**Aim of the exercise**
Take the records below from their first line to the line with "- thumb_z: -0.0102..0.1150", and restate those lines word for word.

**Supplied information**
⁂

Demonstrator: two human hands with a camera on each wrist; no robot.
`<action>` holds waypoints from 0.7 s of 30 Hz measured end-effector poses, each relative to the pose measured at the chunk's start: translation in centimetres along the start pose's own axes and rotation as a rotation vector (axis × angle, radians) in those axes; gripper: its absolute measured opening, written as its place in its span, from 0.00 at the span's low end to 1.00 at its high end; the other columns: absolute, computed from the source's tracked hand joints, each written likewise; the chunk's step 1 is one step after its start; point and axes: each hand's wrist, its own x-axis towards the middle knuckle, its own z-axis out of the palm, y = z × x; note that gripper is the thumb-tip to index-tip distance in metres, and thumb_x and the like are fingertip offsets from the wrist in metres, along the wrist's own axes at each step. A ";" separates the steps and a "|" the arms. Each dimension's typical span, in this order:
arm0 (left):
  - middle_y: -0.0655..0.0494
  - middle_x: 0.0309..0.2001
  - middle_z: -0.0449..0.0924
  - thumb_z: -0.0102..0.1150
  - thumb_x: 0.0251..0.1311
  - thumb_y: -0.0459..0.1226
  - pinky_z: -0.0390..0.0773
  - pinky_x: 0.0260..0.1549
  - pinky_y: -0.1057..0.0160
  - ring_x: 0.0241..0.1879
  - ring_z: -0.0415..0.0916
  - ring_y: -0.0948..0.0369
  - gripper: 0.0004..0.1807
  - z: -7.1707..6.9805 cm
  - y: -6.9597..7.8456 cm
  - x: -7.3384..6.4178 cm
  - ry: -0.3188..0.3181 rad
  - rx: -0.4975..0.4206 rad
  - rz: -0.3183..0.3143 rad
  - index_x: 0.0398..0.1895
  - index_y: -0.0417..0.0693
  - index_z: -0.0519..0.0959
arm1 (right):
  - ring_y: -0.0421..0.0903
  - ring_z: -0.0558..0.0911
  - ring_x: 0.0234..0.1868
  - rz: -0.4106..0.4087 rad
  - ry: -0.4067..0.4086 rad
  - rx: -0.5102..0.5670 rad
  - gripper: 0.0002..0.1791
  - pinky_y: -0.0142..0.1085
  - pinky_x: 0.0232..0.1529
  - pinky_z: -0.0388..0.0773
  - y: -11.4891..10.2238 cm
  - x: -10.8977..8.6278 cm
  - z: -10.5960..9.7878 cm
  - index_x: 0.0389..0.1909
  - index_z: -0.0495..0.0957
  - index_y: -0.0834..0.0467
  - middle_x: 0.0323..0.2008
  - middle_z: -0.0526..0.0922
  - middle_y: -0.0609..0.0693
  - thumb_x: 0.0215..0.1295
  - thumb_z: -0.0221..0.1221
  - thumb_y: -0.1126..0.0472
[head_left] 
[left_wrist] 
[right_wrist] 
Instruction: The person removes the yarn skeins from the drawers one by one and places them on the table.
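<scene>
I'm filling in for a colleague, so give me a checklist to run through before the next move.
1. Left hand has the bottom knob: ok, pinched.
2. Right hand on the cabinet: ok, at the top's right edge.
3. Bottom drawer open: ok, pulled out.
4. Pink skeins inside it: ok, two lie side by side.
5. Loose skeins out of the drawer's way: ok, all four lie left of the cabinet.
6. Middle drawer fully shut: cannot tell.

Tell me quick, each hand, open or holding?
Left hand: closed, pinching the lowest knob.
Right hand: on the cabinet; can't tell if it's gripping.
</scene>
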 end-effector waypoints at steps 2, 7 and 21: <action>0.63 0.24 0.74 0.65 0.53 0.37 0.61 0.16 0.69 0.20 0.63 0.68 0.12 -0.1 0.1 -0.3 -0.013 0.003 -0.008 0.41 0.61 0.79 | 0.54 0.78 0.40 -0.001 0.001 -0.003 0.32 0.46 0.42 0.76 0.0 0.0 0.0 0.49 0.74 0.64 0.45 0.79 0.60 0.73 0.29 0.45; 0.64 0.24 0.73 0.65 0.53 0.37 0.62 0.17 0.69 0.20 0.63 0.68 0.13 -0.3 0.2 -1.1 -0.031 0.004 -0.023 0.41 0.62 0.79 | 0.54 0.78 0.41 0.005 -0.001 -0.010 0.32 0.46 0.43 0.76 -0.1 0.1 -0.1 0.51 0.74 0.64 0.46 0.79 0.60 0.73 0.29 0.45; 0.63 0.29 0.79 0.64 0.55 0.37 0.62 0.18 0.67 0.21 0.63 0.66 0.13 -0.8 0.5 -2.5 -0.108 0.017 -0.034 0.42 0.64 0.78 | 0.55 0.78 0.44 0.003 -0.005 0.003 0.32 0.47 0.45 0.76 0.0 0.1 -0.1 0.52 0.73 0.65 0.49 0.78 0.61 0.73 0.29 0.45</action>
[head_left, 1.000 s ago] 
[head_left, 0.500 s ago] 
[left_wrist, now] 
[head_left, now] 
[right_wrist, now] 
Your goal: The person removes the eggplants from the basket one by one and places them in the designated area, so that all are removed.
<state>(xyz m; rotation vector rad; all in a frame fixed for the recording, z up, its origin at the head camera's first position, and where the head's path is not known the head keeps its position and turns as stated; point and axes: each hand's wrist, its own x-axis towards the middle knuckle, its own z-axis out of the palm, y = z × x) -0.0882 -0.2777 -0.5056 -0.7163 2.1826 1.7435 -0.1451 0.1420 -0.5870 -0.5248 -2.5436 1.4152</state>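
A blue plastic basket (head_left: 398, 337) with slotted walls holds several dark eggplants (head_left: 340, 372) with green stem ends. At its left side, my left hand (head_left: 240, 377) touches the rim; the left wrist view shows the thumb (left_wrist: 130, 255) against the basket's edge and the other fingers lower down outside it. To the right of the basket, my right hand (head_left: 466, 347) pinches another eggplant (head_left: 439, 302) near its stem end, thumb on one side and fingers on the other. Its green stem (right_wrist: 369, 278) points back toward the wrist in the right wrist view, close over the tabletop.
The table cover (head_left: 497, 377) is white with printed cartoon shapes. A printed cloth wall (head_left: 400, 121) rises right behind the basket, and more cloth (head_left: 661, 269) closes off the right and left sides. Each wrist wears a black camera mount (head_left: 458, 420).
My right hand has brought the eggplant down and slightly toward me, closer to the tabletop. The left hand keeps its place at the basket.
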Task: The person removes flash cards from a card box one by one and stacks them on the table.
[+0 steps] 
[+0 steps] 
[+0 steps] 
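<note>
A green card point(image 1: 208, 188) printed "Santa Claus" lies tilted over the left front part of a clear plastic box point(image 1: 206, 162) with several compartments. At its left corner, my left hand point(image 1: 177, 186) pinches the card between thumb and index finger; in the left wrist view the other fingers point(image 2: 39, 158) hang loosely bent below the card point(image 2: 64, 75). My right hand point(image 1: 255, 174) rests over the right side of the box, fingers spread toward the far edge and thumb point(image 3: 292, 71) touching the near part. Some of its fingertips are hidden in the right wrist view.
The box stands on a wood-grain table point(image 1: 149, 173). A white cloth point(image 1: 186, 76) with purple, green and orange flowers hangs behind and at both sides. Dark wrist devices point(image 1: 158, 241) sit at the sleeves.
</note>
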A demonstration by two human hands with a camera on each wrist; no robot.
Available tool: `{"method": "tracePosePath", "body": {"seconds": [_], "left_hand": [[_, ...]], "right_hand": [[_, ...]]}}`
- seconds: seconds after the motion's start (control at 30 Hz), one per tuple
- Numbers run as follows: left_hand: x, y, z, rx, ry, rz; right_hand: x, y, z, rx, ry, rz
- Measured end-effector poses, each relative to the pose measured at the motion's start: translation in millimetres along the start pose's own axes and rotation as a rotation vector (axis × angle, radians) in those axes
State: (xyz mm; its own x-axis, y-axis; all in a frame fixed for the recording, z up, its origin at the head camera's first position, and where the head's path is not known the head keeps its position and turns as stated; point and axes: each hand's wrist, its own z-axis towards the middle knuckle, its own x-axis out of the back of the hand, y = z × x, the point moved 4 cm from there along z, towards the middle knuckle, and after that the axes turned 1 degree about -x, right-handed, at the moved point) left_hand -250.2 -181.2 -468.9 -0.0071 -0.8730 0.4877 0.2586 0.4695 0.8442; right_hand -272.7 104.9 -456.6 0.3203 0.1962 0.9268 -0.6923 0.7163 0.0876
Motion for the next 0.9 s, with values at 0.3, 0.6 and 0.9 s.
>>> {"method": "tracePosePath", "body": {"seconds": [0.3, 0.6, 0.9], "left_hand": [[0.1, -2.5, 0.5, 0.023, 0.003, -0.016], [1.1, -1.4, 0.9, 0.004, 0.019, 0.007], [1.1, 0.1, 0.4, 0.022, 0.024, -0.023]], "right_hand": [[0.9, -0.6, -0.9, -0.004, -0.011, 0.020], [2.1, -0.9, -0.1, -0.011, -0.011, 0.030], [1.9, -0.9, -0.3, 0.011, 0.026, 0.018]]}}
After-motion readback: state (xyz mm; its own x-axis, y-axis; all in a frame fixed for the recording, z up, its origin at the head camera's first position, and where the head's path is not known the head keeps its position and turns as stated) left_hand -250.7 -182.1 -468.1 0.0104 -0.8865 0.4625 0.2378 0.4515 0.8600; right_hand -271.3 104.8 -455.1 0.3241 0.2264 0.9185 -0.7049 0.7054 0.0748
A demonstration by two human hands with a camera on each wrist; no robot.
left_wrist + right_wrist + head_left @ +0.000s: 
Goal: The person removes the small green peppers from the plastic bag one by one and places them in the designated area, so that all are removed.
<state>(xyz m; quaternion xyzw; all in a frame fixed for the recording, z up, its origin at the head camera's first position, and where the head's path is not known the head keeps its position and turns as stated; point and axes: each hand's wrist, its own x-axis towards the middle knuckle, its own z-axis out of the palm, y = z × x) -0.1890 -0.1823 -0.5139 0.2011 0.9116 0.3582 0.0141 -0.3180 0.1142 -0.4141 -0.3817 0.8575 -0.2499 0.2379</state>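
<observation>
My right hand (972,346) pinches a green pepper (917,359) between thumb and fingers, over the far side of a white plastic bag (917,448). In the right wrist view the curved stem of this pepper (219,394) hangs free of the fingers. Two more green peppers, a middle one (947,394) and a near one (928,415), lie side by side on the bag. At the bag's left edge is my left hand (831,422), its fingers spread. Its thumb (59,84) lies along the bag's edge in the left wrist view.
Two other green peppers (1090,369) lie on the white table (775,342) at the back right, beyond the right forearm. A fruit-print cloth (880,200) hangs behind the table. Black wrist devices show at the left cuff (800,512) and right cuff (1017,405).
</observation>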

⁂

**Answer for the task**
Demonstrator: two human hands with a camera on each wrist; no robot.
`<action>` holds waypoints from 0.7 s of 30 Hz measured end-effector poses, each relative to the pose measured at the chunk's start: translation in centimetres along the start pose's own axes and rotation as a rotation vector (axis × angle, radians) in those axes; gripper: its absolute measured opening, written as its place in its span, from 0.00 at the span's low end to 1.00 at its high end; the other columns: absolute, computed from the source's tracked hand joints, each written likewise; the chunk's step 1 is one step after its start; point and axes: each hand's wrist, its own x-axis towards the middle knuckle, its own z-axis out of the palm, y = z × x; note that gripper is the thumb-tip to index-tip distance in metres, and thumb_x and the like are fingertip offsets from the wrist in metres, along the wrist's own axes at each step. A ";" separates the steps and a "|" the arms. Each dimension's typical span, in this order:
arm0 (left):
  - middle_y: -0.0655..0.0494
  - middle_x: 0.0309..0.2001
  - middle_z: -0.0449..0.0924
  - thumb_z: -0.0102..0.1150

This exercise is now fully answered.